Wulin, an international village – Travel –

The 1-square-kilometer village of Wulin in Fujian province features foreign architecture dating back to about a century ago. [Photo provided to China Daily]

Most people wouldn’t imagine a place like Wulin village exists. It not only does but also is drawing a growing number of travelers, who come to see its unlikely structures.

Indeed, it’s extremely rare in the country to find a rural settlement like the one 15 minutes’ drive from Fujian province’s Jinjiang city’s downtown that features foreign architecture dating back to roughly a century ago.

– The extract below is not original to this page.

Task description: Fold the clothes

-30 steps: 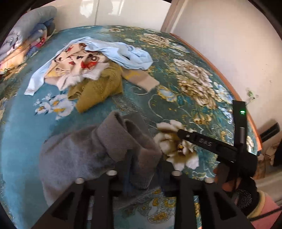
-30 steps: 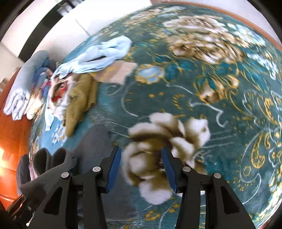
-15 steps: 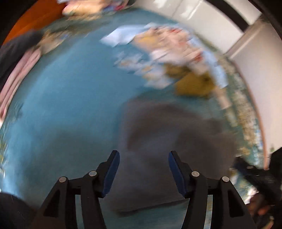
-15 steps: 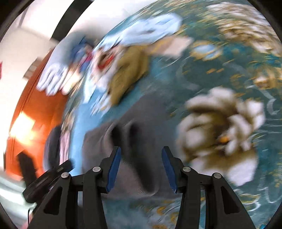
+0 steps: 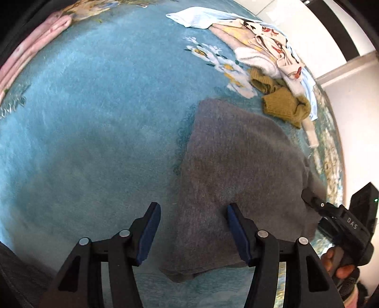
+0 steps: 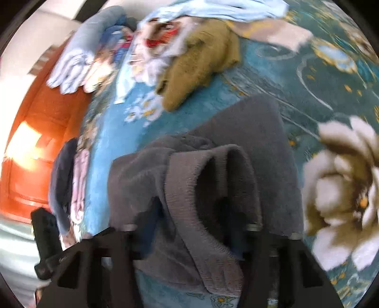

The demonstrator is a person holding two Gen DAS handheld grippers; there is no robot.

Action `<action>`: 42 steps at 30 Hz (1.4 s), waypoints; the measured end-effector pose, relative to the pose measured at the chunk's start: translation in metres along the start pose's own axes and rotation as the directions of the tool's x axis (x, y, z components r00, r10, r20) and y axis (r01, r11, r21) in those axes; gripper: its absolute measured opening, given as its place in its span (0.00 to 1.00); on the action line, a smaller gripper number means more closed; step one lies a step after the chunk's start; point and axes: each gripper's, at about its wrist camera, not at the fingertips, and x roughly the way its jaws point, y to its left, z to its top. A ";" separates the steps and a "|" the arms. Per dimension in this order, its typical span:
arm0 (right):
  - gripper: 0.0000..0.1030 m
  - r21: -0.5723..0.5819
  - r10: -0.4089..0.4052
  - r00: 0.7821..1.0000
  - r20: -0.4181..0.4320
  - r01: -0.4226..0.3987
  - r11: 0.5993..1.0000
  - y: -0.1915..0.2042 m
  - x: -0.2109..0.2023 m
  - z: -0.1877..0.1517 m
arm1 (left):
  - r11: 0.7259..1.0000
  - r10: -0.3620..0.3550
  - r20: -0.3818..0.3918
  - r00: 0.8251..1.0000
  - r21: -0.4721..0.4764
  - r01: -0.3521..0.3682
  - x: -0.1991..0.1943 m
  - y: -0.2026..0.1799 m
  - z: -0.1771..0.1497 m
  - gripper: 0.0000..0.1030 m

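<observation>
A grey sweater (image 5: pixel 236 170) lies on the blue floral bedspread (image 5: pixel 94 118). My left gripper (image 5: pixel 193 233) is open and empty, just above the sweater's near left edge. In the right wrist view the sweater's ribbed edge (image 6: pixel 203 213) is bunched up and drapes over my right gripper (image 6: pixel 191 227), hiding its fingertips. In the left wrist view the right gripper (image 5: pixel 312 201) touches the sweater's right edge.
A pile of clothes lies beyond the sweater: a mustard knit (image 5: pixel 284 104), a white patterned garment (image 5: pixel 267 47) and a light blue cloth (image 5: pixel 201 19). Folded pink cloth (image 5: pixel 28 54) lies at the far left. An orange wooden headboard (image 6: pixel 35 142) and folded bedding (image 6: pixel 78 59) stand behind.
My left gripper let go of the sweater's cuff, opened and swung left over its edge. My right gripper moved left from the white flower onto the sweater's bunched edge.
</observation>
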 end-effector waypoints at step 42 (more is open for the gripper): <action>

Some buildings in the 1-square-kilometer hamlet feature Romanesque and Gothic styles. Some carry Southeast Asian elements. And some are typical of Fujian’s south.

They were built by Chinese who returned from such Southeast Asian countries as Malaysia and Singapore.

Some weren’t yet completed during the Minguo period (1912-49), when their owners joined the War of Resistance Against Japanese Aggression (1931-45).

A standout is the three-story Xiuyang Building, constructed as a watchtower in 1934.

The post office that opened in 1938. [Photo provided to China Daily]

Today, it offers travelers a panoramic view of the settlement. The outer wall is pocked with bullet holes.

Wulin is home to more than 1,800 villagers and the place of ancestry of about 15,000 Chinese living abroad.

It was named a “traditional Chinese village” by the Ministry of Housing and Urban-Rural Development in 2016, and local authorities have been working to make it a destination.

“The whole village used to be in ruins, and many of those buildings were in shabby condition,” says Cai Huangyi, a senior official in Wulin.